Stanislas
Stanislas

Reputation: 2020

Azure Event Hubs multiple consumers within one application

Context

I have an Azure Functions application deployed in Azure that needs to process events from an Event Hub.
Within this application I want some events to be processed for multiple independent features.

Requirements

What I want to avoid is that if one feature fails, that all other features would fail too.
Additionally, I'd like to have an easy way of retrying an event for a specific feature.

Research

After reading the documentation and browsing the internet I've come across Consumer Groups, which indicate that they can be used for independent parallel processing.

However, I get the feeling that Consumer Groups aren't meant for my case and should be seen more as 1 consumer group per application rather than 1 consumer group per feature.
Am I correct in this assumption?

After searching more, I haven't really come across anyone tackling this problem, while it feels to me as if it should be quite common.
How would this normally be achieved?

Potential solution?

One thing I have been considering is to have a single Azure Function that receives all events.
When an event is received, this Azure Function would check who is interested in the event and would then per feature send the same event to a different Event Hub with an indication of which feature it should be processed for (partitioned by the feature).
This would then allow the events to be processed independently per feature.

Is this a "normal" way of processing events via Event Hub?
Are there any pitfalls that I'm missing?

Upvotes: 0

Views: 2711

Answers (1)

Jesse Squire
Jesse Squire

Reputation: 7875

If I understand your scenario correctly, it sounds like you have multiple independent features, each of which would like a unique view of events flowing through the system. Each feature should process independently and be isolated from other features to prevent cascading failures. Assuming that's correct, I'd first start with a question:

Are you seeing events flow through at a high enough scale that Event Hubs makes sense? To me, it seems like a Service Bus topic with a subscription for each feature may be the more natural pattern. Unless you're processing a high volume of events consistently, it may be worth exploring.

If you're convinced that Event Hubs is the right fit, then I'd consider the following skeleton to start exploring from, assuming that you're also sticking with Functions:

  • One consumer group per feature. (note: There's a limit of 20 consumer groups for a standard instance; if you have more than 20 features, you would need to either consider sharding among multiple Event Hub instances or using a dedicated tier)
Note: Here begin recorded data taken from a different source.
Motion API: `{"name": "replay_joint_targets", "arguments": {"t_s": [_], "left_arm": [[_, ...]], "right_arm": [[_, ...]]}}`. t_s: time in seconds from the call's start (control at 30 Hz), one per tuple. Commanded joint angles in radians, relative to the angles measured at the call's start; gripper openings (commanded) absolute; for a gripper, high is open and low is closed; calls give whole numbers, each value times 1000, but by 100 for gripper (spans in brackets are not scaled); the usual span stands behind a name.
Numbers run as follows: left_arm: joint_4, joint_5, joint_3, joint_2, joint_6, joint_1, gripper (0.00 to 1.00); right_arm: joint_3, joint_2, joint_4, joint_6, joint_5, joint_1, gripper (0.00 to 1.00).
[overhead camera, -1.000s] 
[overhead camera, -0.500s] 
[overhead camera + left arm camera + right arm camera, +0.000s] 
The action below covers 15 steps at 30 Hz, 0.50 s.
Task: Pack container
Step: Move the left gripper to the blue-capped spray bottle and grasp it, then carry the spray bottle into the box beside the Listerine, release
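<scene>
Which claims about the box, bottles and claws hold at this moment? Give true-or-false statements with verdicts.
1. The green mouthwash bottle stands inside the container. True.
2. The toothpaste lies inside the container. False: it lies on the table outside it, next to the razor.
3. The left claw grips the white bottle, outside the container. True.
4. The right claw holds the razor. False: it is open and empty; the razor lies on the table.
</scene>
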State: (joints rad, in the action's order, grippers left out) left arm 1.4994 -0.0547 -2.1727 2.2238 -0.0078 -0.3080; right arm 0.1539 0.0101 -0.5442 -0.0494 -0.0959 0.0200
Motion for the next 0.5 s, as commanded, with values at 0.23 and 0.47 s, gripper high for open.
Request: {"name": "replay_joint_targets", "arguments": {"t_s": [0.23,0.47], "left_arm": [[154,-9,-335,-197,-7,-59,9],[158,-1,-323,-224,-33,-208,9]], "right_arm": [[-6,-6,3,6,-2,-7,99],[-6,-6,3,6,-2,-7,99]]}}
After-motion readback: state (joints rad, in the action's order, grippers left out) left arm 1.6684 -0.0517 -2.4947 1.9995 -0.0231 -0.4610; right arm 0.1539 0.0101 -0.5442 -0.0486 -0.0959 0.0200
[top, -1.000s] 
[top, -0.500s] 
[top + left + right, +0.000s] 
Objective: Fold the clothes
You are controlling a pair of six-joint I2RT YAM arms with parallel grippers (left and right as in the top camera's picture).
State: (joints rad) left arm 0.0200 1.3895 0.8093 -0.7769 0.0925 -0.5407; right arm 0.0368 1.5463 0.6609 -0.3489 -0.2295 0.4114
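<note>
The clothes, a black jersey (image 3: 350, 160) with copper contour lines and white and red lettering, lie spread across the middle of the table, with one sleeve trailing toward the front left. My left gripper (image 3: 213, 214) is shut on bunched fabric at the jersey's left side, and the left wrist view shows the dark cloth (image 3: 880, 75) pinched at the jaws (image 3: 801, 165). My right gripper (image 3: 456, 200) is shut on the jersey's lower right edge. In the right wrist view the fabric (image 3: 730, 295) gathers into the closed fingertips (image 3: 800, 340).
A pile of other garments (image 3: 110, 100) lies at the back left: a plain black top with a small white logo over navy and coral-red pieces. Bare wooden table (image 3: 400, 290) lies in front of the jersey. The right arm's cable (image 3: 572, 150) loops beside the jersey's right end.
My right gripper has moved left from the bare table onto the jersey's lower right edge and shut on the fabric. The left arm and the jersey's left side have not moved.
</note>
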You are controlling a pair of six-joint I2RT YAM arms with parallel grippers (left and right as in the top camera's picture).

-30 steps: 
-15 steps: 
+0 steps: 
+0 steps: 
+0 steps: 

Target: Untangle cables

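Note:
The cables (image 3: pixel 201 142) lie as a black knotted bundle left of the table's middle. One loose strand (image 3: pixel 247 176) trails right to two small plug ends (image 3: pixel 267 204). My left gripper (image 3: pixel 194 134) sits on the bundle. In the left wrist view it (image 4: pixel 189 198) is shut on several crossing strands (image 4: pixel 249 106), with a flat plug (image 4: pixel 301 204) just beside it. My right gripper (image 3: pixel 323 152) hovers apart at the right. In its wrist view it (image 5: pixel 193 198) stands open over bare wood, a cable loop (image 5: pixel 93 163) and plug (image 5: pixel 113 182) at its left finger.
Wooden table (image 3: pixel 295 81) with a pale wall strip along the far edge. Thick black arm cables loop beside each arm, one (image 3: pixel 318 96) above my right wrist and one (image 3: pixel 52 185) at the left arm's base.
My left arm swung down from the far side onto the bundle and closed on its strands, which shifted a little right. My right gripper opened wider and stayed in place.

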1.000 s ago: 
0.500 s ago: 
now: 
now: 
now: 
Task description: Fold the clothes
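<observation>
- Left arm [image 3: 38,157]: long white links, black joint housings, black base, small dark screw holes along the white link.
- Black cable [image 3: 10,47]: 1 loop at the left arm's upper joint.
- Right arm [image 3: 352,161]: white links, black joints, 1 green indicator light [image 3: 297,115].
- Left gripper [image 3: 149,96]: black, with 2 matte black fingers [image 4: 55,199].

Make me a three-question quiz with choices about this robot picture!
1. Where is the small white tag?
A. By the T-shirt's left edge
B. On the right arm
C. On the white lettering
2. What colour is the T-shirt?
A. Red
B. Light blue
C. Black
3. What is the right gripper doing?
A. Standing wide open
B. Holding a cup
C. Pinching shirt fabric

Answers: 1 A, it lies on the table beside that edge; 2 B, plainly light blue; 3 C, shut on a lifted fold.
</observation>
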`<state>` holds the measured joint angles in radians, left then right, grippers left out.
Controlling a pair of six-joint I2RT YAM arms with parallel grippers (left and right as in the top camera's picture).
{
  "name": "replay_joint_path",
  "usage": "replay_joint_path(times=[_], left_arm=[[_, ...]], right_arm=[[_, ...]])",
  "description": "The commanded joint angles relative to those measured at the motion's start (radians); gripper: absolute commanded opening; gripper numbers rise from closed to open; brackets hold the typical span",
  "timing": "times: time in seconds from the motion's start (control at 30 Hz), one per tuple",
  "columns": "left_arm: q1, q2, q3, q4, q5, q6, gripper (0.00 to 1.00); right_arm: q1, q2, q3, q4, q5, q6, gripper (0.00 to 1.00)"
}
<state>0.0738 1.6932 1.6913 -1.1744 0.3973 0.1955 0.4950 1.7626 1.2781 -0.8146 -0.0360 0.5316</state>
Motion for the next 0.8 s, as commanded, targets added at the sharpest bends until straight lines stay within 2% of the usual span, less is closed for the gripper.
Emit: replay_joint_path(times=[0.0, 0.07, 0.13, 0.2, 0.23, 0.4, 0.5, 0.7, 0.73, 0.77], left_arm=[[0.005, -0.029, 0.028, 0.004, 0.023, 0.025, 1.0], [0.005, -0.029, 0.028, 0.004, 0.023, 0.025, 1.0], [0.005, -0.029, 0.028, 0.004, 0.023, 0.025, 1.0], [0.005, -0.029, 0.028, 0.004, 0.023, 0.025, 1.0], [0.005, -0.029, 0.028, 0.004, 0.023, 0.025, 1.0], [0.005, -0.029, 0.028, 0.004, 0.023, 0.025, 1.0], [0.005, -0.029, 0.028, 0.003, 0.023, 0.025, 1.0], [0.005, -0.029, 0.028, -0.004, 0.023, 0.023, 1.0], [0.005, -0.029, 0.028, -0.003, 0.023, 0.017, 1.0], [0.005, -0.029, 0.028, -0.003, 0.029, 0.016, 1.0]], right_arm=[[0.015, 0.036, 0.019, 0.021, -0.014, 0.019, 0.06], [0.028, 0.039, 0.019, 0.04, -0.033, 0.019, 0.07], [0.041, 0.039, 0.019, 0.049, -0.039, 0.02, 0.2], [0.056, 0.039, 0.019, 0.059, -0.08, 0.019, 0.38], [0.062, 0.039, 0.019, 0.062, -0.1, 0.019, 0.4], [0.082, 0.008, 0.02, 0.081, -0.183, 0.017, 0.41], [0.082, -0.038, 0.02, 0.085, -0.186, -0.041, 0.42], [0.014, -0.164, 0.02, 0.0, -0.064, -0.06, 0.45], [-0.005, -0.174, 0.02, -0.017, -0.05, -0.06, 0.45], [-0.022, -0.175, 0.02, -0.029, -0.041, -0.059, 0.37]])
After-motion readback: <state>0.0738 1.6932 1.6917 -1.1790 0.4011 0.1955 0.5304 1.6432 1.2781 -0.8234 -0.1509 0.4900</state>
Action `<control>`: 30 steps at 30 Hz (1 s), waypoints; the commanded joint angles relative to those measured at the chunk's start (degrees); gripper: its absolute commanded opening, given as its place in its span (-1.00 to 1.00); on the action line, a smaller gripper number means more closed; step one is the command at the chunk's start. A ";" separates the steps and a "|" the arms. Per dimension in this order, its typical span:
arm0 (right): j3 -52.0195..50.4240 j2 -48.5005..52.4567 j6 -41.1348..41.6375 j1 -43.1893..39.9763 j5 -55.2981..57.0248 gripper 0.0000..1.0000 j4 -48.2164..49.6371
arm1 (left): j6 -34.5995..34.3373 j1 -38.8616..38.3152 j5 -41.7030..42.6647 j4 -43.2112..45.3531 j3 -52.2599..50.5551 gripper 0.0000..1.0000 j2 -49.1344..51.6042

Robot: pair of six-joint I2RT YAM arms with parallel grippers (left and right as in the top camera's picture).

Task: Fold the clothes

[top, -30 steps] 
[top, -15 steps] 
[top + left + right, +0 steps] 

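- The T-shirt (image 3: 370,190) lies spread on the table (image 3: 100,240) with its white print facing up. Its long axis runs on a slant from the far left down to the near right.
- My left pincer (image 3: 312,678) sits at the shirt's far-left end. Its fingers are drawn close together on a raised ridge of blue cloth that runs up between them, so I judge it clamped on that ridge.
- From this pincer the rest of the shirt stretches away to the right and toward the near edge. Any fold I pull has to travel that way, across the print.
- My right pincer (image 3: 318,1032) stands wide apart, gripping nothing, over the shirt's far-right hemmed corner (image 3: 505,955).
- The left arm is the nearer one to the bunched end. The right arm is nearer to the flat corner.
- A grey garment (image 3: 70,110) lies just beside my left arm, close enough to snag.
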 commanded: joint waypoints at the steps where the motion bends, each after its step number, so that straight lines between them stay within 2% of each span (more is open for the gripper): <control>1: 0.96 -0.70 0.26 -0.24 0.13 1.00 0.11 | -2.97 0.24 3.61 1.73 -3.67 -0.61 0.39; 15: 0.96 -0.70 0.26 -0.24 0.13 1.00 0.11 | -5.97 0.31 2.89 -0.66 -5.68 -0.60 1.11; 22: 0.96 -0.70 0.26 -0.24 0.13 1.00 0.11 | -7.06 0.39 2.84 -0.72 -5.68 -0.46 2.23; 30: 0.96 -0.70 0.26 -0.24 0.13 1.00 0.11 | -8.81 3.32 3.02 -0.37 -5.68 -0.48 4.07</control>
  • One Function per feature, bound to the associated consumer group

The consumer groups will allow you to have the isolation that you're looking for, with features being independent and being able to recover/reprocess without impacting other features. It will also allow you to scale horizontally much more efficiently with Functions managing.

I wouldn't advise using a single function for all instances. You'll end up having a lot more complexity that you have to manage directly in order to track the state of each feature independently, as checkpoints and state for reading the partition exist at the consumer group level. You would also be doing considerably more work in a single instance, making it more difficult to scale effectively. The best you'd be able to do would be one instance for each partition of the Event Hub.